F'lessan setzte sein strahlendstes Lächeln auf. »Golanth ist immer sehr rücksichtsvoll.« Er verbeugte sich und zeigte auf das Buch auf dem Lesepult. »Lass dich von mir nicht stören. Ich verziehe mich nach dort hinten.« Er deutete auf eine entfernte Ecke.
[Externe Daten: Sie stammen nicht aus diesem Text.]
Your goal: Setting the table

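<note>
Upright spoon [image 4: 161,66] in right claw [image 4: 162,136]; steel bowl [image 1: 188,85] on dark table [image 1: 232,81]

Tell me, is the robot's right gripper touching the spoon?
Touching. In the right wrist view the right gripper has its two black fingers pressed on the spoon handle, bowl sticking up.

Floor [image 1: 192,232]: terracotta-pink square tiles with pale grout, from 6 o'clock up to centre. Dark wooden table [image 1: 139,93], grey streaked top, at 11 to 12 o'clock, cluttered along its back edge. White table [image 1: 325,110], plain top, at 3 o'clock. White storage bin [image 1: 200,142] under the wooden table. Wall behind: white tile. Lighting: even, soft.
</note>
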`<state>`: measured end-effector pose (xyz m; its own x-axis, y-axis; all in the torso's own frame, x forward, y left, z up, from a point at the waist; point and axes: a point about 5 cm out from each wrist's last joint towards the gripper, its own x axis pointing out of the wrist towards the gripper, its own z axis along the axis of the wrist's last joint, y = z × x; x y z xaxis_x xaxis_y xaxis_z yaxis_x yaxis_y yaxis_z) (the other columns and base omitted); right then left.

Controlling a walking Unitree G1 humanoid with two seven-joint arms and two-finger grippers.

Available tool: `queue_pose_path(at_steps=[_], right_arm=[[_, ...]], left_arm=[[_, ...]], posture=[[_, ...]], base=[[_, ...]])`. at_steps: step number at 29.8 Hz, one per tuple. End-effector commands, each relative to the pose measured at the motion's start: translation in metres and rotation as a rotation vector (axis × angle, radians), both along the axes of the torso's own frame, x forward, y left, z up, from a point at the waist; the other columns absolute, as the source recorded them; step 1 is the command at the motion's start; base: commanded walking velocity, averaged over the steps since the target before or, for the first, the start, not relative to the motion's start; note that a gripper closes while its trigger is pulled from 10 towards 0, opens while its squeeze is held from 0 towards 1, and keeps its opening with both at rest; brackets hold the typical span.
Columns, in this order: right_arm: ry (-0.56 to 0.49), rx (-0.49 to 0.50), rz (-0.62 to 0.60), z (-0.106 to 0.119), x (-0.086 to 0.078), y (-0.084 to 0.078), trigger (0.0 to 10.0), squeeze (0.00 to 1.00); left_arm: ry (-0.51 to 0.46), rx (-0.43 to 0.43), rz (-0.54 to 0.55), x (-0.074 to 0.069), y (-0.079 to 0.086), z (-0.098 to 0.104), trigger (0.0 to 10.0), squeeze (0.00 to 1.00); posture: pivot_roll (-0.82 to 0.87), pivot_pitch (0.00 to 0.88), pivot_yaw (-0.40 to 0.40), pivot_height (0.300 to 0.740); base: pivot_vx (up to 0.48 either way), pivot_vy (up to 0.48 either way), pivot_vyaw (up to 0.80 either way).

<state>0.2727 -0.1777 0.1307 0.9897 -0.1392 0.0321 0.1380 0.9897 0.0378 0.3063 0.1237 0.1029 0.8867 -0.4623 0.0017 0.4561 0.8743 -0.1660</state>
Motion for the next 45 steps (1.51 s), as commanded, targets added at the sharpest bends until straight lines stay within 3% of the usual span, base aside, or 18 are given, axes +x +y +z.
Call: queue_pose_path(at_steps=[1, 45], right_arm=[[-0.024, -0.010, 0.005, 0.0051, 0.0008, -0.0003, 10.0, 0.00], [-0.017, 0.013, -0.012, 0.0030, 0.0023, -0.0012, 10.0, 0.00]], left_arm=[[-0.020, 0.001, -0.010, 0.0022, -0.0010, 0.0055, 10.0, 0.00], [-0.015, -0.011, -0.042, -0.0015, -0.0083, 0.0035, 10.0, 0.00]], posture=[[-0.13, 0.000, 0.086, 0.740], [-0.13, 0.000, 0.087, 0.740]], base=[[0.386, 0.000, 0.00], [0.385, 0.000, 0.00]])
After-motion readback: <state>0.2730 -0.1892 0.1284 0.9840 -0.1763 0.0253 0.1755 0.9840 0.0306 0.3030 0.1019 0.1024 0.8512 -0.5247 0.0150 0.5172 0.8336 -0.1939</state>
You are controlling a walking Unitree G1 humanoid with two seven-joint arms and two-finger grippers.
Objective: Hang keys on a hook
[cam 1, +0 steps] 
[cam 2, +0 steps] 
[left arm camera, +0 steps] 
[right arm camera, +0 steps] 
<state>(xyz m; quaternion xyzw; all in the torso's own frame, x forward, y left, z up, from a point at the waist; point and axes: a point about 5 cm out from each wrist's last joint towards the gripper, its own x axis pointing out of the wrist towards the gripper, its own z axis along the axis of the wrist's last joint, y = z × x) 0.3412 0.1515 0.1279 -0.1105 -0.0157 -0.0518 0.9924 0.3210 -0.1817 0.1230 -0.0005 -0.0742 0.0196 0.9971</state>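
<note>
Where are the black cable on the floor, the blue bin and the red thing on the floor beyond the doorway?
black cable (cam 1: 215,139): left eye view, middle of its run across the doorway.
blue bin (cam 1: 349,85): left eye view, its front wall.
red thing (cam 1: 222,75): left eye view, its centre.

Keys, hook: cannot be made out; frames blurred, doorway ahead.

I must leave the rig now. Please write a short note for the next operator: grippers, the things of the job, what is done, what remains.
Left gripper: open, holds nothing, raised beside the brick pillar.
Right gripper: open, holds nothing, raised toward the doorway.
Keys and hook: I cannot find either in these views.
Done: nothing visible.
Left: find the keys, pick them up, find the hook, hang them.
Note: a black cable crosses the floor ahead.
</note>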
Er konnte ebenso gut in einem Alkoven arbeiten und brauchte den Hauptlesesaal gar nicht zu benutzen. Im Nu hatte er sich drei der Berichte besorgt, in denen er die Informationen, auf die es ihm ankam, zu finden hoffte, und schleppte sie an einen Tisch im Alkoven. Ein schmales Fenster gewährte einen Blick auf die Hügel im Osten und das im Sonnenglast schimmernde Meer. Er nahm Platz, legte den Stapel Dokumente auf das Pult und begann in den alten COM-Tower-Aufzeichnungen zu blättern. Er suchte nach einem ganz bestimmten Namen: Stev Kimmer, der in den Personallisten der Kolonie als Verwalter der Insel Bitkim aufgeführt wurde, wo sich nun Burg Ista befand. F'lessan interessierte sich, welche Beziehung zwischen Kimmer und Kenjo Fusaiyuki bestanden hatte, der als Erster in Honshu gesiedelt hatte.